- Work required
Reproduce, character for character, the lines below from the first through the one with "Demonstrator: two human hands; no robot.". Leave pictures out.

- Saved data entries
------------------------

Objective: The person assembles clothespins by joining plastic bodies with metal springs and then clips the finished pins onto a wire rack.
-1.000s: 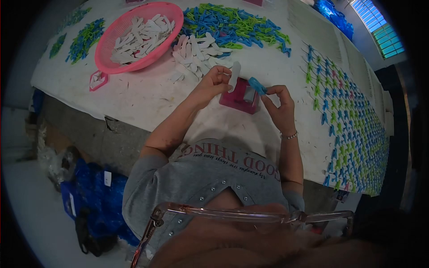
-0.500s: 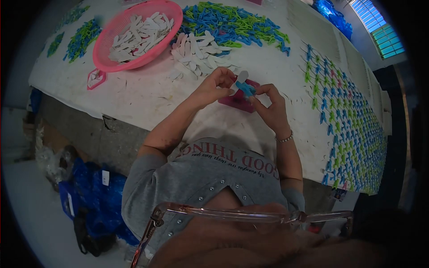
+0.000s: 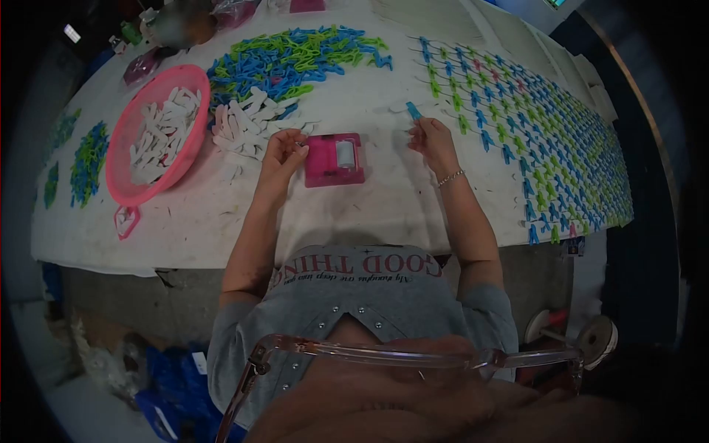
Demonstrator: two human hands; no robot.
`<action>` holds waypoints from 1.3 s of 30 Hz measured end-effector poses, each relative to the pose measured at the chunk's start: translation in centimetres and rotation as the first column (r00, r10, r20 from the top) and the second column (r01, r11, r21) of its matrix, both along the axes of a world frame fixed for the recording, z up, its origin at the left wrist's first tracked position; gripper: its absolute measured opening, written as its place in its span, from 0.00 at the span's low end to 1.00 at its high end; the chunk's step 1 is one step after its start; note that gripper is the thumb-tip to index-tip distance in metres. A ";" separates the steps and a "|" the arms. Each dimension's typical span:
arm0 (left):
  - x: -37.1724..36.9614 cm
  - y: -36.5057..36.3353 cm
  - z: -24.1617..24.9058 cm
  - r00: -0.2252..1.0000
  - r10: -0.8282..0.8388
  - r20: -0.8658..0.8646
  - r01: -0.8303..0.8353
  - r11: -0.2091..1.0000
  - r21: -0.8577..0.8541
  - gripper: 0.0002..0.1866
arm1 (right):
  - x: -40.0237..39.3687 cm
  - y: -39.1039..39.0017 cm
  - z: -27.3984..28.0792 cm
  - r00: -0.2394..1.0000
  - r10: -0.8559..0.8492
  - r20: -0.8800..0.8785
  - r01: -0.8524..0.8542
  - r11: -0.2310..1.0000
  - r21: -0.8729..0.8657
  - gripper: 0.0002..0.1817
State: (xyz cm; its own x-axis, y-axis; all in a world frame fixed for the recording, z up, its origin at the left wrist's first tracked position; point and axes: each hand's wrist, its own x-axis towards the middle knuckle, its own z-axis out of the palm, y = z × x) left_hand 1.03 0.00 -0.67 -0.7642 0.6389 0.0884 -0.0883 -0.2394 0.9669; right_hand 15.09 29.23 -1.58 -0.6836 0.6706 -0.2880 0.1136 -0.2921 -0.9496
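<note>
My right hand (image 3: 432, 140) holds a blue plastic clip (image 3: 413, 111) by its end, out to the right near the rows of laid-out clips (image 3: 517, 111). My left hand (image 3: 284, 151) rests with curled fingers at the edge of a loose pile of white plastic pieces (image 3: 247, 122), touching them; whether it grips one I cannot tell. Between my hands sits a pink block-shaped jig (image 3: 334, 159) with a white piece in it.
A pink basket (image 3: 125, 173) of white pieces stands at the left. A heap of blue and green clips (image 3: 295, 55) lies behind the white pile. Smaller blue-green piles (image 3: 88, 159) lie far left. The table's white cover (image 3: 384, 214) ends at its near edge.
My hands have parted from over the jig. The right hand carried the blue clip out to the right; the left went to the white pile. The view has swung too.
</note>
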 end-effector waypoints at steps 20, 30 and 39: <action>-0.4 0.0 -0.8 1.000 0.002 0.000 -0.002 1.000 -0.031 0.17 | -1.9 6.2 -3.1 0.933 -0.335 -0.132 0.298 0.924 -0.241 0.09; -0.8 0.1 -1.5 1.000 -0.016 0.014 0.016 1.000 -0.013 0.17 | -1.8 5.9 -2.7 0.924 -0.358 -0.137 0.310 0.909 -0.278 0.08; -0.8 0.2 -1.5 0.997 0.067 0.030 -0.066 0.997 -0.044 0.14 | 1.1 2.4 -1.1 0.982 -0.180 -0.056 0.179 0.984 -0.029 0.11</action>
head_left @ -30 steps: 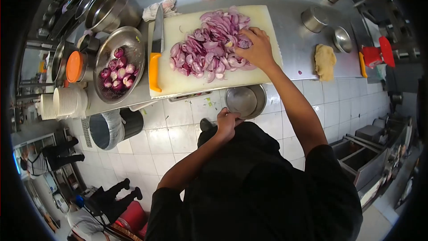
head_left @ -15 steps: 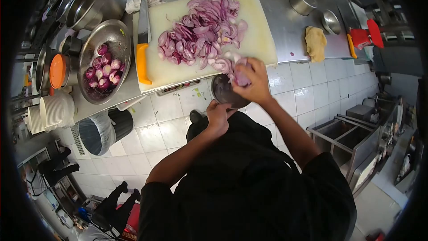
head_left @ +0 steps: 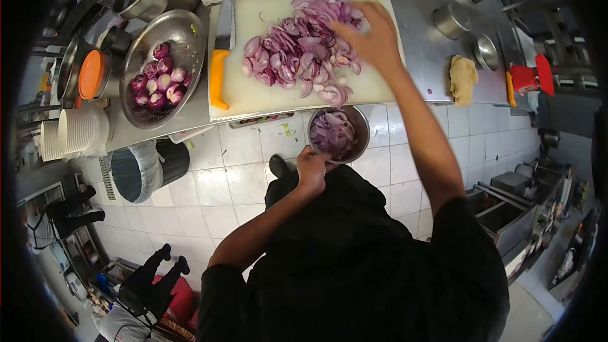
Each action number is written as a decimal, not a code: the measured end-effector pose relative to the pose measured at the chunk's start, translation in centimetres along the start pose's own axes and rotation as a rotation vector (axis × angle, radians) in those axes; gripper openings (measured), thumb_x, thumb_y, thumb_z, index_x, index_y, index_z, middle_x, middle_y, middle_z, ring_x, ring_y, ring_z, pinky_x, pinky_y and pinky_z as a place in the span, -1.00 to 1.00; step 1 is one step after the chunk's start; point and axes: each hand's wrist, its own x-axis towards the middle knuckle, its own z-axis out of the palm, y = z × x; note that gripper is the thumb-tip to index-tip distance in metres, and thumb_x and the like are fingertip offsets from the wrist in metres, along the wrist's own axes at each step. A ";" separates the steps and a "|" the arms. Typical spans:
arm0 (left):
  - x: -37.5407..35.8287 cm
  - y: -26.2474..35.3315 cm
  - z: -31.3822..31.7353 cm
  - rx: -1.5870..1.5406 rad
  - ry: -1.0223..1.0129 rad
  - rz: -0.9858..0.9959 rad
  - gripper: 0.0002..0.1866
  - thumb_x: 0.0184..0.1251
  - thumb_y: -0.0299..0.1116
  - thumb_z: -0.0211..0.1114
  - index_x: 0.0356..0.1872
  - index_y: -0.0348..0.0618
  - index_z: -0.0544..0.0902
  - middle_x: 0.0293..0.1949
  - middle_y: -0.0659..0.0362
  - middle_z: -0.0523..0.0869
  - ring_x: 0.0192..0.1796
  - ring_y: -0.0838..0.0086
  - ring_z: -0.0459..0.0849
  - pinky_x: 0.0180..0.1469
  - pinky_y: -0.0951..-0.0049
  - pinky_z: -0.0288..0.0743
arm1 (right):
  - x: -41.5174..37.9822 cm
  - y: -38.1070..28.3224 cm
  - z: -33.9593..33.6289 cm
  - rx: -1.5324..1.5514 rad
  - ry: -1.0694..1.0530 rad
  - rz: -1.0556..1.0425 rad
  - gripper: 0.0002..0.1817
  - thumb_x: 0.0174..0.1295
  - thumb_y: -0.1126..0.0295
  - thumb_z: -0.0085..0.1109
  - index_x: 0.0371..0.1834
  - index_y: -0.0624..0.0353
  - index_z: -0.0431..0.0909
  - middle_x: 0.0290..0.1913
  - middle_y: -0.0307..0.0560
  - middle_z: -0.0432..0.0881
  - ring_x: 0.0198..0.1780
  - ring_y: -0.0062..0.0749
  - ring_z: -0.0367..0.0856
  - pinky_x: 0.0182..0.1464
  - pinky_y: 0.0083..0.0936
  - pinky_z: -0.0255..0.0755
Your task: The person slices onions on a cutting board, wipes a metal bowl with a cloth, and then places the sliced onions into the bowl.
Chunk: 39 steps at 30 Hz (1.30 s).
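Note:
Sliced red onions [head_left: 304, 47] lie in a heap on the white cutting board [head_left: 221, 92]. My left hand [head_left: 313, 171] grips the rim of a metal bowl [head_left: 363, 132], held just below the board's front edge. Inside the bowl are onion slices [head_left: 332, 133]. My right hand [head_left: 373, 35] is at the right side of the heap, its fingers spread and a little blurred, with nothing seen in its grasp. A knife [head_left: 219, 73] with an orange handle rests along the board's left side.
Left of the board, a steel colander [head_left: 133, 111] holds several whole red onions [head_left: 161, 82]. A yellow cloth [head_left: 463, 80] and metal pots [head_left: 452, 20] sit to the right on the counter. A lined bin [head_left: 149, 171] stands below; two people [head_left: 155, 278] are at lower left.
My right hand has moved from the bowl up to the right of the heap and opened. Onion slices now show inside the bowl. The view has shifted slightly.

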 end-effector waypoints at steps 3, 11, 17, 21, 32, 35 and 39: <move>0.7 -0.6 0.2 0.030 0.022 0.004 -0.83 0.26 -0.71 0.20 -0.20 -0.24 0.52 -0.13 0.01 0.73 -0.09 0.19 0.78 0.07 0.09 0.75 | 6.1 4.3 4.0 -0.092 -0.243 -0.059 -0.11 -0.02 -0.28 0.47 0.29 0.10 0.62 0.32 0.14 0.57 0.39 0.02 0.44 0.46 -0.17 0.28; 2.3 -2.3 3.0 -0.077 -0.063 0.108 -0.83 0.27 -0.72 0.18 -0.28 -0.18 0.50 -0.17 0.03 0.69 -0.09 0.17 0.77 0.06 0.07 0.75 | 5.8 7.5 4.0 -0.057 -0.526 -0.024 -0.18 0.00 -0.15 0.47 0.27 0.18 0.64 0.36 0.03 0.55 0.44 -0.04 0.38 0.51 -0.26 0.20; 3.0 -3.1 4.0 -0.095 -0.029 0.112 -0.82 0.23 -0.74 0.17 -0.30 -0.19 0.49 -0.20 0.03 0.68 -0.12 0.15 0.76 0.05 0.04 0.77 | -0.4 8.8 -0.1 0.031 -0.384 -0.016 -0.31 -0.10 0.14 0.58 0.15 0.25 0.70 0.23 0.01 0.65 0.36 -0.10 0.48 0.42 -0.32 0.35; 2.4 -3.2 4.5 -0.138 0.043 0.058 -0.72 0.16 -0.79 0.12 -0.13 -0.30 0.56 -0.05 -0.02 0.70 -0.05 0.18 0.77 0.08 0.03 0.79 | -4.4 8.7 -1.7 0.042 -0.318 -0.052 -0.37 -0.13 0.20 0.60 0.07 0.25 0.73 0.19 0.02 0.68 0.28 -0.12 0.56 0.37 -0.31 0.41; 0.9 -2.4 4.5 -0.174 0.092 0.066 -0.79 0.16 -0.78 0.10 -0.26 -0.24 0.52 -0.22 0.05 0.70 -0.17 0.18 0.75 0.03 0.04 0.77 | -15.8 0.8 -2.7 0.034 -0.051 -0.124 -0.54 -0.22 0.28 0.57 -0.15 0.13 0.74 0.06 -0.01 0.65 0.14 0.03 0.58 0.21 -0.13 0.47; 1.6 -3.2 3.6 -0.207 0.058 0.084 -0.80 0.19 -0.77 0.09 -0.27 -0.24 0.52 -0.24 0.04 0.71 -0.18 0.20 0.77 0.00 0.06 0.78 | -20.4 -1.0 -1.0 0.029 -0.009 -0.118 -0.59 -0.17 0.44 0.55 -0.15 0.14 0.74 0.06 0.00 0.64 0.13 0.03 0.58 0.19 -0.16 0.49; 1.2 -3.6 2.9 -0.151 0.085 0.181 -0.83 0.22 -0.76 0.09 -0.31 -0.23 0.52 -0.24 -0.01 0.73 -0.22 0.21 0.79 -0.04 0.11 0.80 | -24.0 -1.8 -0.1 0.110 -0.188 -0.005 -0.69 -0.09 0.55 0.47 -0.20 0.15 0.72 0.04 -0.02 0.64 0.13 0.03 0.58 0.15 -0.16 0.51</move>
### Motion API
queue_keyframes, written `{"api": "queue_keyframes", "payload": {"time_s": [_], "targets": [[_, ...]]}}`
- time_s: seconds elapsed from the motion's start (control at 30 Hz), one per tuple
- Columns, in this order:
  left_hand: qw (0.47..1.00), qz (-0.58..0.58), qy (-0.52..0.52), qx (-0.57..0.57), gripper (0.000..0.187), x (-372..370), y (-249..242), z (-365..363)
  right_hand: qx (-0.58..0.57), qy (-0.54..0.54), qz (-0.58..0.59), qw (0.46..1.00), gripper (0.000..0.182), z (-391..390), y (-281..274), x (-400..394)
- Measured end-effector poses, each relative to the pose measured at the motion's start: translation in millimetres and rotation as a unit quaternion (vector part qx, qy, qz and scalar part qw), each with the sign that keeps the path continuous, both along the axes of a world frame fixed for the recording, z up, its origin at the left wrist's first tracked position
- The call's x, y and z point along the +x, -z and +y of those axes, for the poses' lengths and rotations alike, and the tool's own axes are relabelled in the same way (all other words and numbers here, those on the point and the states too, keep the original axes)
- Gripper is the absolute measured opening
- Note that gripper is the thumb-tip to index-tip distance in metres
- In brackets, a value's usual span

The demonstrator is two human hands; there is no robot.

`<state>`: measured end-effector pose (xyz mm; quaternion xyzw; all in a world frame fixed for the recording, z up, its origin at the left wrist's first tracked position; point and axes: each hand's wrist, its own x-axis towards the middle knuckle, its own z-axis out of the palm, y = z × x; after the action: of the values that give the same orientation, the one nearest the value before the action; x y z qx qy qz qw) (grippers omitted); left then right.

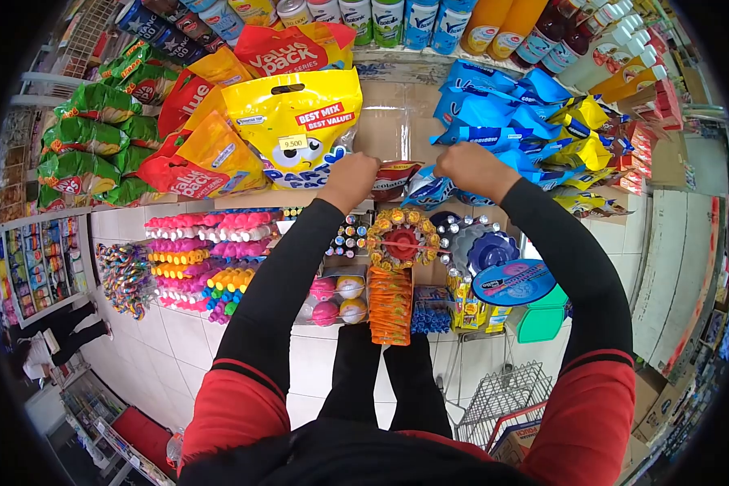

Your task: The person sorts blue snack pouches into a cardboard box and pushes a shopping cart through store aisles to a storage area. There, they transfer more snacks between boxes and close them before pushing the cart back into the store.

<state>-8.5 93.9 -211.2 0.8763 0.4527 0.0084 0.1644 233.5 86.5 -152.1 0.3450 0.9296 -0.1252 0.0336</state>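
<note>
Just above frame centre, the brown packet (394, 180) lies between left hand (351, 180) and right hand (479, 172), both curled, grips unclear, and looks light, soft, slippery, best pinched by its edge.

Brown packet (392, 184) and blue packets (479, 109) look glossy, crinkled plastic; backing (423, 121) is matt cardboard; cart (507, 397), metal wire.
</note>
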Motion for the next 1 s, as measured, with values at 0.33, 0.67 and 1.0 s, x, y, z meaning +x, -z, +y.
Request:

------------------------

- Task answer
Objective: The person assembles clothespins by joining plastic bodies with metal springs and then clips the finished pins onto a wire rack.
-1.000s: 
-0.500s: 
+0.000s: 
Demonstrator: two human hands; no robot.

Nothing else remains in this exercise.